During that week Francis also learned about the home mission work of Glenmary priests and brothers. Over the years he has become impressed with Glenmary missioners’ “low-key approach of helping meet material and spiritual needs” in the home missions. So impressed that he decided to begin supporting Glenmary financially.
Many times donors begin their financial support of a charitable organization like Glenmary by making donations to an annual fund. Francis took another approach. His first gift to Glenmary was made by establishing a revocable trust in 1991 when he was in his late 20s, an age when not many are thinking about planned gifts or retirement.
“I’ve tried to be ahead of the curve,” Francis says, pointing out that a revocable trust benefits the giver as well as Glenmary and will ultimately help him with long-range financial planning.
The financial gift that Francis made has been placed in a trust and Glenmary will pay, on a quarterly basis, the income earned by the trust for the rest of his life. Upon his death, the principal of the trust comes to Glenmary.

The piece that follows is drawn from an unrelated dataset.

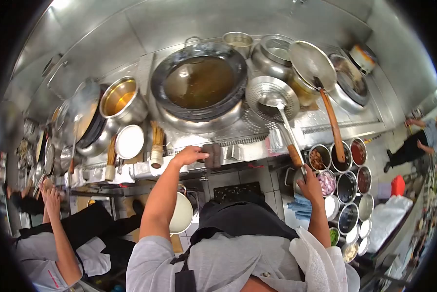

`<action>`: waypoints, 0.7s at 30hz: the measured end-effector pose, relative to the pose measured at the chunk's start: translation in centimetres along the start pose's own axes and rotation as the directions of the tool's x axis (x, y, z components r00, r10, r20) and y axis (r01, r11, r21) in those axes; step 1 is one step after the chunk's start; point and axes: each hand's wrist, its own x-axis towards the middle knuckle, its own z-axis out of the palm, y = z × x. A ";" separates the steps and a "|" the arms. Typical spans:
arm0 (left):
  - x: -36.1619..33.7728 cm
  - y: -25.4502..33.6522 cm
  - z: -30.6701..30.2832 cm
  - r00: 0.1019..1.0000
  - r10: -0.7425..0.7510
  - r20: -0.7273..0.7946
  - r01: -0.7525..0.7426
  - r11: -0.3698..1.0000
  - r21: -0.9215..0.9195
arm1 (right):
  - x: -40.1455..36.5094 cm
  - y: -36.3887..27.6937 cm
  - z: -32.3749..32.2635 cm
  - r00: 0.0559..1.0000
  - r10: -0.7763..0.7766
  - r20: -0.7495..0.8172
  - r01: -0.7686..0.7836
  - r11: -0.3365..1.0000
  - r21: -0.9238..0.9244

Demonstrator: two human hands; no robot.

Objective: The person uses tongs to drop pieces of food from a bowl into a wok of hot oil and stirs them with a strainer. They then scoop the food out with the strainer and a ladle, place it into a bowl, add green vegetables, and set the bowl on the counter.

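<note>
My right hand (310, 184) is closed around the end of the wooden-handled skimmer (273, 99). Its perforated round bowl lies over the stove's perforated drain area, just right of a large black wok (199, 80) with brown oil in it. At the front edge of the stove, my left hand (188, 155) rests with its thumb and index finger stretched out; its other fingers are partly hidden. The fingertips reach a dark brown folded piece (212, 155), perhaps cloth, hanging over that edge.
A wire strainer (313, 65) with a long wooden handle rests across a pot at the right. Several ingredient containers (347, 187) stand below it. Left are a pot of yellow liquid (118, 100), a white bowl (130, 141) and a bamboo brush (157, 146). A co-worker (58, 228) stands at left.
</note>
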 end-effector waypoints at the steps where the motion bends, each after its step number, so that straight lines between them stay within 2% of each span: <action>1: 0.5 0.0 0.1 0.999 -0.015 0.050 0.014 1.000 0.012 | 0.1 0.2 0.1 1.000 0.008 -0.001 -0.008 1.000 0.028; 4: 0.1 1.7 2.0 0.991 -0.066 -0.115 0.086 0.981 0.173 | 1.1 1.5 0.2 0.999 -0.014 0.052 0.012 0.999 0.048; 6: -1.0 3.8 2.8 0.977 -0.123 -0.176 0.159 0.965 0.210 | 1.6 0.7 -0.9 0.989 0.033 0.142 -0.041 0.998 0.056; 9: -0.6 4.7 3.7 0.960 -0.162 -0.227 0.218 0.943 0.253 | 2.5 2.0 -0.5 0.989 -0.100 0.111 0.097 0.995 0.029; 10: -0.2 5.0 4.3 0.954 -0.172 -0.247 0.237 0.934 0.266 | 2.6 1.4 -1.0 0.986 -0.060 0.154 0.052 0.997 0.054; 13: -1.0 7.9 5.8 0.926 -0.179 -0.331 0.283 0.912 0.297 | 3.5 1.7 -0.9 0.979 -0.093 0.183 0.089 0.996 0.032; 17: -1.4 9.5 7.5 0.867 -0.204 -0.455 0.318 0.929 0.188 | 5.0 3.5 0.1 0.967 -0.181 0.178 0.179 0.983 0.026; 18: -1.6 9.8 7.7 0.856 -0.182 -0.483 0.330 0.912 0.242 | 5.2 3.9 0.2 0.963 -0.192 0.187 0.191 0.981 0.026; 21: -2.5 11.1 7.7 0.842 -0.281 -0.460 0.381 0.914 0.139 | 5.6 3.6 -0.4 0.949 -0.220 0.228 0.215 0.975 0.047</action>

Francis calls establishing a trust a financial “no-brainer,” because the income from the trust is benefiting his family today and the assets of the trust will benefit Glenmary in the future.
Francis and his wife, Olivia, have two young children so planning for the financial future of their family is very important to them. And they have found that pursuing planned giving opportunities with Glenmary has helped them achieve some of their financial goals.
Francis may well be the only Glenmary planned giver living in a small country in Central East Africa! He grew up in Buffalo, N.Y., but has been living and working in Burundi for the past three months as the head of the justice unit for the United Nations Integrated Office. The justice unit is part of an effort to re-build the country after 13 years of ethnic conflict. “It’s a challenging and exciting job,” Francis says.
Francis says the foundation for his career in international development and his commitment to philanthropy was laid by his family.
“My parents have always had a tradition of helping people—giving both time and money to worthy causes,” he says. “When you have living examples set by parents, peers and mentors, you’ll often follow those examples in your own life.”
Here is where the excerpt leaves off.